Trek Through the Amazon Despite its obvious perils from jungle-borne diseases to leeches, jaguars, baseball-size tarantulas, and prehistoric river creatures, the Amazon has attracted many adventurers. Even Theodore Roosevelt trekked through the Amazon. Nowadays, it’s perhaps not so much the lure of Inca treasure or the lost city of El Dorado that draws adventurers, but the promise of pure adventure that lies in one of the last great frontiers.

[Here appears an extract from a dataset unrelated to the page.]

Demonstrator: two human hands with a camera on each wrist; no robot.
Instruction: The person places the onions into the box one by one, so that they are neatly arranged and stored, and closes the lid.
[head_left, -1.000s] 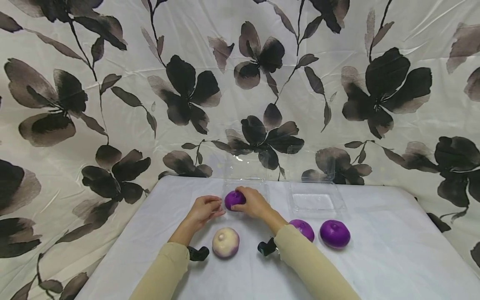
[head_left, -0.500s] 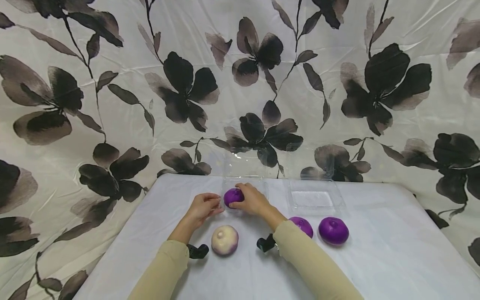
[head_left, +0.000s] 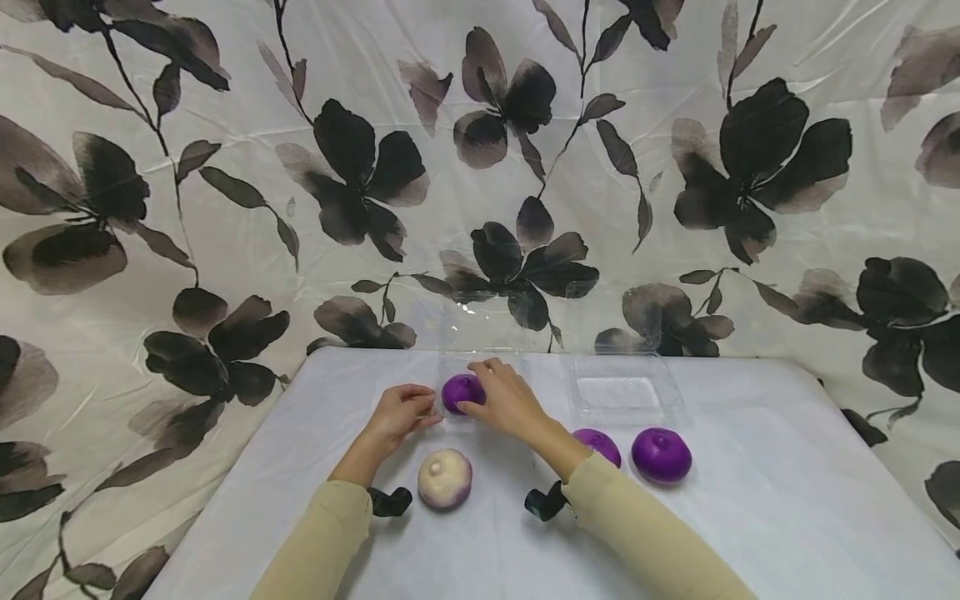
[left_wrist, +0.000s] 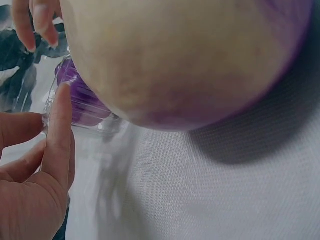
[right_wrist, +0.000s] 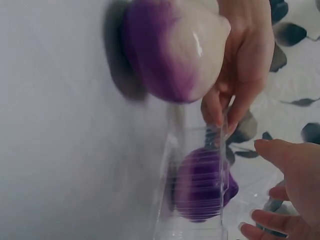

Dive the Blue Holes When vacationing divers like to dip into the upper levels of the Bahamas’ blue holes. The blue holes are flooded inland caves formed originally from limestone. These caves are relatively dangerous due to a layer of toxic gas between the lower and upper levels. Below that layer of gas lies a kingdom of passageways that holds fossils and ancient formations. Those who do venture into the watery veins of the Earth discover whole ballrooms full of tightly packed stalactites, prehistoric human remains, and fossils of now extinct crocodiles and tortoises. These caves are, another world.

Road Bike from Alaska to Argentina Between Alaska’s Prudhoe Bay and Argentina’s Tierra del Fuego, there is about 20,000 miles of highway, two of the world’s steepest mountain ranges, and more than a dozen countries. The perfect place to ride a bike. Such a distance takes upwards of two years, making it not so much a trip but a quest. The challenges include flat tires in remote areas, wild and hostile South American drivers, and, long and lonely stretches of Alaskan highway. The upside is that riders get to see landmarks like the Golden Gate Bridge in San Francisco to the Salar de Uyuni in Bolivia from a different perspective than most people.

Swim With Great White Sharks Thanks to the Jaws movie franchise, entire generations of otherwise adventurous people mortally fear great white sharks. Yet swimming with grat white sharks can still be found on the bucket list of a few brave souls. Fewer have actually done it and even a smaller group has done it without the protection of a cage. Those few have figured out that even though the apex predators are some of the world’s largest sharks, humans aren’t their natural prey. Swimming with great whites takes patience, vigilance, the humility to retreat quickly, and, perhaps above all, guts.